### Try it
The part below that opens with the line containing "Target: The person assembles" and closes with the line containing "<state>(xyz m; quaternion" should be copied exactly, minus any pictures.

### Supplied data
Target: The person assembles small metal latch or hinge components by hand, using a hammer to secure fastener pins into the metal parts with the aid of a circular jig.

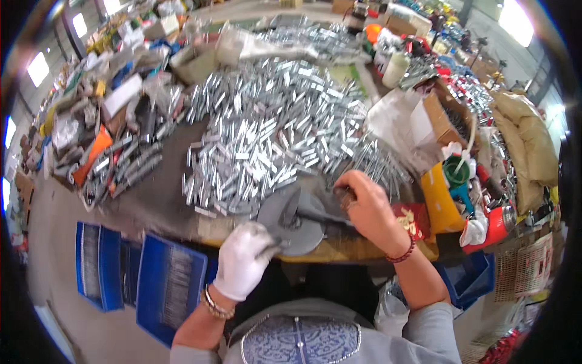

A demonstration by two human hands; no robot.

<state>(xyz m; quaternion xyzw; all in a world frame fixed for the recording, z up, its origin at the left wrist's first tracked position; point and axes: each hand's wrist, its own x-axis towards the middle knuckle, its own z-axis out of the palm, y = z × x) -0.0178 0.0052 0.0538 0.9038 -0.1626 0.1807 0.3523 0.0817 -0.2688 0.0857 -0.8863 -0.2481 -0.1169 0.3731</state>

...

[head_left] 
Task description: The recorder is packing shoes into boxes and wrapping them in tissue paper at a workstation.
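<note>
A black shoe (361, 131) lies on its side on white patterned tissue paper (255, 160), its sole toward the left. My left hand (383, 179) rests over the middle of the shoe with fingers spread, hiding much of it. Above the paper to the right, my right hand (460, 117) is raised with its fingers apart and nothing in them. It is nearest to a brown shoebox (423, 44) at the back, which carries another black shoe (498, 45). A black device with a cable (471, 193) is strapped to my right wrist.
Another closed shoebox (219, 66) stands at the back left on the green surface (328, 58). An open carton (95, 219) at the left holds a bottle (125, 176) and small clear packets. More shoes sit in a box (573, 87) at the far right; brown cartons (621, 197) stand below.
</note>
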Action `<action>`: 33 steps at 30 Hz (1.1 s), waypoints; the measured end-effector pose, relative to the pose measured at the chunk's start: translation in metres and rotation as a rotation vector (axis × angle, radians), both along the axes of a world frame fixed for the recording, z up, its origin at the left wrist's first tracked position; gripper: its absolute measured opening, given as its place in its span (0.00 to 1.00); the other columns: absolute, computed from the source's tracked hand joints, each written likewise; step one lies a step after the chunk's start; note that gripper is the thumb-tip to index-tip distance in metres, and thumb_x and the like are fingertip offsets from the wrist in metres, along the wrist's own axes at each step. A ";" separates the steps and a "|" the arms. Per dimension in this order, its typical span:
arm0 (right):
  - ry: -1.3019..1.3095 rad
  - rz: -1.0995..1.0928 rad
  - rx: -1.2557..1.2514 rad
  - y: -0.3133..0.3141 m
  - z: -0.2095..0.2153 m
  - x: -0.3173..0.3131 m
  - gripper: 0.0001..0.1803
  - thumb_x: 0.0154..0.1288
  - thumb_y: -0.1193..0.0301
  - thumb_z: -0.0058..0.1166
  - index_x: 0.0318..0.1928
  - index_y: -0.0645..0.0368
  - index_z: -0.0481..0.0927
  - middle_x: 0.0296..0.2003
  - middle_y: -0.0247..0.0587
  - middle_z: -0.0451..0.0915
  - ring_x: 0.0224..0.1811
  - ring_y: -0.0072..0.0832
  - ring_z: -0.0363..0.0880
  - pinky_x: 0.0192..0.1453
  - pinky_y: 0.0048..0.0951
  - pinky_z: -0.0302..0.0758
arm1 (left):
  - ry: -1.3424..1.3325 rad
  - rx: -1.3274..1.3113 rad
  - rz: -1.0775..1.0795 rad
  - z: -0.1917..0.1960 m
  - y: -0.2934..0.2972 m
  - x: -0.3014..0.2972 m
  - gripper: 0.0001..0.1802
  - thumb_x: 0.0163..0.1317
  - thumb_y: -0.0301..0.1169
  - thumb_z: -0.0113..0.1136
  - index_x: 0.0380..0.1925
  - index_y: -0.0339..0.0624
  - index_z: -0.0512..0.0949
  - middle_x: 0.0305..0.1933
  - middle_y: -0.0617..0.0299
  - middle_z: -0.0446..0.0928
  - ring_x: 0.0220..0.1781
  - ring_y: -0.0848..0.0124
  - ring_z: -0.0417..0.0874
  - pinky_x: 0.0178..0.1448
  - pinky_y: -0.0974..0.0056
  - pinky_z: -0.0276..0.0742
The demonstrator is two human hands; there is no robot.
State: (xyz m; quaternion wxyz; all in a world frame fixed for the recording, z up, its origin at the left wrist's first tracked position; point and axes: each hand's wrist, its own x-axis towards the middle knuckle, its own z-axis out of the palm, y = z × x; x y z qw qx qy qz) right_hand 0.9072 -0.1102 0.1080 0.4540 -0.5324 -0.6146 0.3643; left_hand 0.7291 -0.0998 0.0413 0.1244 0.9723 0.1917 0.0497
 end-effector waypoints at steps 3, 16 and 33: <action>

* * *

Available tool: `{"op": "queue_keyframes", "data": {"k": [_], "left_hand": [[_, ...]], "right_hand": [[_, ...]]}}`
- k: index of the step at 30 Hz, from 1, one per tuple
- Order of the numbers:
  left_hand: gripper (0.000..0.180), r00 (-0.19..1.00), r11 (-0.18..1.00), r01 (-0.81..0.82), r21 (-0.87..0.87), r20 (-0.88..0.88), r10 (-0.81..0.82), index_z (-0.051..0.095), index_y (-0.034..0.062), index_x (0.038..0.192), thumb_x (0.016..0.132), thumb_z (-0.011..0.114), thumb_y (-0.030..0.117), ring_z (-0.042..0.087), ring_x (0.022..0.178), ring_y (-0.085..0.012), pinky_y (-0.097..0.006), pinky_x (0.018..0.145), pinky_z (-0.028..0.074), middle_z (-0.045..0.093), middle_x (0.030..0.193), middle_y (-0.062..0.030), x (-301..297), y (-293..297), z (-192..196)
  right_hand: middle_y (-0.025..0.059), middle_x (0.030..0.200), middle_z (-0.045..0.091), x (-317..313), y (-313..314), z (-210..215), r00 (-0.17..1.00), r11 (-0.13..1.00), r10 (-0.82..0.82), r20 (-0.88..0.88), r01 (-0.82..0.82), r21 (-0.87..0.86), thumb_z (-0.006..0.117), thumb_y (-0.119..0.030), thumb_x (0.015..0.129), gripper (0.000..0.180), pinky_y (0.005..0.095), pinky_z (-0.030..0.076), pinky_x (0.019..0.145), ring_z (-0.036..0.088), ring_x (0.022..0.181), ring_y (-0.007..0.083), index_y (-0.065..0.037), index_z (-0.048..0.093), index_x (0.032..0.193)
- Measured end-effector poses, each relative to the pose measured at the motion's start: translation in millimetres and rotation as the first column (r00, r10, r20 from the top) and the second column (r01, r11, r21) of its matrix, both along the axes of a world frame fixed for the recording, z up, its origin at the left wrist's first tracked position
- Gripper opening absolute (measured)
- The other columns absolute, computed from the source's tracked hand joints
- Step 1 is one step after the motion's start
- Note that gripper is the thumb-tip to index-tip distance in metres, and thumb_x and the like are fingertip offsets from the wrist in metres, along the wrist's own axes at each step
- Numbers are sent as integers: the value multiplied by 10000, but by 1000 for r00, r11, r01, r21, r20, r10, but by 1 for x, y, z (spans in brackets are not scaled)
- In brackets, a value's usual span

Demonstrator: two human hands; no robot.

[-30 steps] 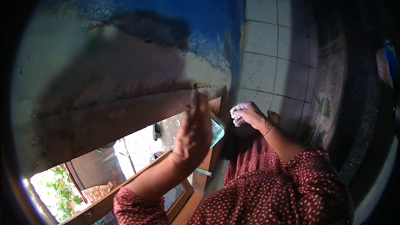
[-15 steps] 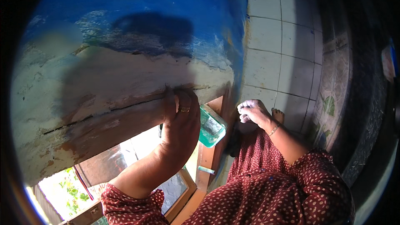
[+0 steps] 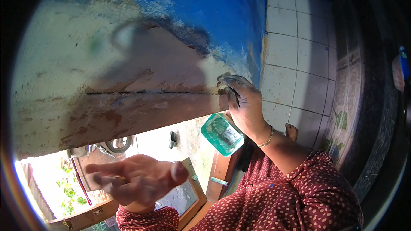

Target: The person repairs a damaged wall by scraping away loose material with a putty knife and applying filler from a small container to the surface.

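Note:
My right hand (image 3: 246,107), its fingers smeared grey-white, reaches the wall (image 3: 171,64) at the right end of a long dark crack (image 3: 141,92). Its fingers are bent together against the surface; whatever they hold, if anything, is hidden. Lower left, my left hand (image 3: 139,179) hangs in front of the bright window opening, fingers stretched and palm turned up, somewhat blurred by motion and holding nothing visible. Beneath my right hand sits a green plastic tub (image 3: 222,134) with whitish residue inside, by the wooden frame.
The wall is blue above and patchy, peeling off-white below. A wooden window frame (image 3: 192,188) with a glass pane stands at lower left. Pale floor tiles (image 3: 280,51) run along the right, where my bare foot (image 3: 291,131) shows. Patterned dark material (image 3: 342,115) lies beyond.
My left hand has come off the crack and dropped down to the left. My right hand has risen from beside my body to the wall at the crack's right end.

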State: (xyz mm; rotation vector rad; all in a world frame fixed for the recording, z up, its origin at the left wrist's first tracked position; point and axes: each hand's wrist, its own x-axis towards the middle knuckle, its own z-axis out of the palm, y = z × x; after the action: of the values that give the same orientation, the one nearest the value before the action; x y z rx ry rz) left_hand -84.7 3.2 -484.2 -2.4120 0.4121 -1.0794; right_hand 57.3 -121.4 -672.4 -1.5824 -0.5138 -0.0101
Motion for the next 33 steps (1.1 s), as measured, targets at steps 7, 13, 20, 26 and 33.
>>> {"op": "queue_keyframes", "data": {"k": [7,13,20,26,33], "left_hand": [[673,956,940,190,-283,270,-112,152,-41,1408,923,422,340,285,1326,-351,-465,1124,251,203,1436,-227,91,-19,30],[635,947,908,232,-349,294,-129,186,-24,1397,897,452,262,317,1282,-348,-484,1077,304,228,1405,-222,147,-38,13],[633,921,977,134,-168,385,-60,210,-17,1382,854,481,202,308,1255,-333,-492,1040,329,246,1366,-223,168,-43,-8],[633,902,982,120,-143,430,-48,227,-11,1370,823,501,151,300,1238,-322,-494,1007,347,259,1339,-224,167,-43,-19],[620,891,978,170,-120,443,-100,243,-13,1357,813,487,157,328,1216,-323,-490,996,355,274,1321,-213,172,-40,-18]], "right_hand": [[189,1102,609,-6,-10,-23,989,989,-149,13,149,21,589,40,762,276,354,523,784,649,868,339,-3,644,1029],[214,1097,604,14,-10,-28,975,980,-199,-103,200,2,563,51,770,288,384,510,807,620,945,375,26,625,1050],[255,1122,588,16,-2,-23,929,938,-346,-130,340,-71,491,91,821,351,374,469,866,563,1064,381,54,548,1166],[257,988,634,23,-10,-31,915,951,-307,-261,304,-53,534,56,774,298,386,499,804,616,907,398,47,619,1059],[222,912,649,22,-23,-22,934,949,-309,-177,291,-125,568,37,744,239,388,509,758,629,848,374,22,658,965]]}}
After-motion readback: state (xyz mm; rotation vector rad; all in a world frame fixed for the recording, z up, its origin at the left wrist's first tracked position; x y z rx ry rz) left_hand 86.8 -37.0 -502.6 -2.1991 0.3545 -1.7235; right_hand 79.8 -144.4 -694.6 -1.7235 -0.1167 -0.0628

### Result below
Target: The person assembles small metal latch or hinge components by hand, using a hammer to secure fastener pins into the metal parts with the aid of a circular jig.


A demonstration by two human hands; no robot.

<state>(xyz m; quaternion xyzw; all in a world frame fixed for the recording, z up, its origin at the left wrist's first tracked position; point and axes: each hand's wrist, its own x-axis towards the middle knuckle, its own z-axis out of the palm, y = z × x) -0.0178 0.0052 0.0538 0.9038 -0.1626 0.1807 0.3523 0.0817 -0.2688 0.0857 -0.8863 -0.2481 -0.1169 0.3731</state>

A complete answer has now been given.